Saturday, October 31, 2009

Holiday Theft

Halloween in Japan isn’t huge but it’s getting there. Last Halloween about 3000 adults turned out for a costume parade through downtown Kawasaki City. It's sort of sad, almost as if Halloween has been stolen. If everybody has Halloween it just makes Halloween in America a little less special and to me that’s a crime.

At our house we usually carve a jack o’lantern or two (and even more sometimes) and set it out in front of the door to our home in Yokohama. Passersby usually stop to look and some even take a picture. This year no body paid them any mind, I’m afraid they’re becoming commonplace.

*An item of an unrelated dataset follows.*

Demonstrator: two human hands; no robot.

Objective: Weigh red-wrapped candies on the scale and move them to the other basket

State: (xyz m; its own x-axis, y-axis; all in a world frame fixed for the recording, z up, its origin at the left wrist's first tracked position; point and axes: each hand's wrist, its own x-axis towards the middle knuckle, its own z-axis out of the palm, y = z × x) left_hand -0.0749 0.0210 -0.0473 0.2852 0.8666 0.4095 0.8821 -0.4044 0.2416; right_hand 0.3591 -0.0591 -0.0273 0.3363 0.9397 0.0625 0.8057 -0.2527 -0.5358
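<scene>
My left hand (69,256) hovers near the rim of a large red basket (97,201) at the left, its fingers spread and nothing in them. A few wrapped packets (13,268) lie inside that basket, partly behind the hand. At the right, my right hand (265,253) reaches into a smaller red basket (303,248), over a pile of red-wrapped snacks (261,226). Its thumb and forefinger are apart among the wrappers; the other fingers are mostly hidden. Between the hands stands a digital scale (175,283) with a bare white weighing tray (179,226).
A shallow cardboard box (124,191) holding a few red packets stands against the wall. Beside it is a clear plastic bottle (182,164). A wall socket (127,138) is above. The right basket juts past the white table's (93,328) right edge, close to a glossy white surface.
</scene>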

I feel somewhat guilty for this "crime." We used to have big Halloween parties for the kids in our neighborhood. We first held them at home. They eventually got too big for our humble abode and so we moved the party to the grounds of the local shrine (which is kind of akin to having a Purim party in the basement of a Catholic Church). They were great parties with traditional and not-so-traditional Halloween party games, costumes, lots of treats and more that ended with groups of four or five kids carving their own pumpkins. When my youngest son, Jonah, hit eight we stopped having the parties. But the parties didn’t stop. The kids who came to our party began having parties of their own and now there are thousands of Frankenstiens and other monsters parading the streets of Japan every Halloween with no end in sight. It’s gotten so that Halloween has become as Japanese as apple pie with sushi on top. Now that’s scary.